On Wed, Apr 27, 2011 at 4:02 PM, Igor Soares <ibp.srs at gmail.com> wrote:
> Reading the section "6.11. The import statement"
> http://docs.python.org/py3k/reference/simple_stmts.html#the-import-statement
>
> I found:
> """
> Import statements are executed in two steps: (1) find a module, and
> initialize it if necessary; (2) define a name or names in the local
> namespace (of the scope where the import statement occurs).
> (...)
> The first form (without from) repeats these steps for each identifier
> in the list.
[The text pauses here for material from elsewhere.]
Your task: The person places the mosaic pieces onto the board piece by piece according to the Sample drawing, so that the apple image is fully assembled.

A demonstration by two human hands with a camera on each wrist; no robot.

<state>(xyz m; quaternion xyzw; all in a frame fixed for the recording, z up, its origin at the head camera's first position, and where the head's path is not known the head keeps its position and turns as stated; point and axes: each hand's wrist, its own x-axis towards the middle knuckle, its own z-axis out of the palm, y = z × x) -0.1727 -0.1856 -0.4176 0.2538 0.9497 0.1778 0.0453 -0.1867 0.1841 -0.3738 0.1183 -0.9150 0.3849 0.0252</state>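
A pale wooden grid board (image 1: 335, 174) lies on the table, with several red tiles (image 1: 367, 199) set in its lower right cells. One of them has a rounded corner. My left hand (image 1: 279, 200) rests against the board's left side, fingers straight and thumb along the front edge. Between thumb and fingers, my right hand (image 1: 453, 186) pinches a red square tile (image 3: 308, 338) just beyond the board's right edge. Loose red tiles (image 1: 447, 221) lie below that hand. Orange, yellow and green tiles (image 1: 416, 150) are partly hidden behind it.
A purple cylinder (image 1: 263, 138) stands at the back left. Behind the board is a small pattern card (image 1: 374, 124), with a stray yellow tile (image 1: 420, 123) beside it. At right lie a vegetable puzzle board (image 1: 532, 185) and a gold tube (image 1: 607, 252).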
The form with from performs step (1) once, and then
> performs step (2) repeatedly.
> """
> In the last sentence, isn't it the opposite?
> With the "from" form it would find/initialize all the modules and
> define just the name after "from".
> Or am I missing something?????

Judging only by what you've quoted, the forms would be:

1) import os, sys, glob
2) from os.path import exists, split, join

In the first form, one or more modules come after the 'import'. In the
second form, a single module comes after the 'from', and then multiple
names from within that module come after the 'import'. Looks fine to
me.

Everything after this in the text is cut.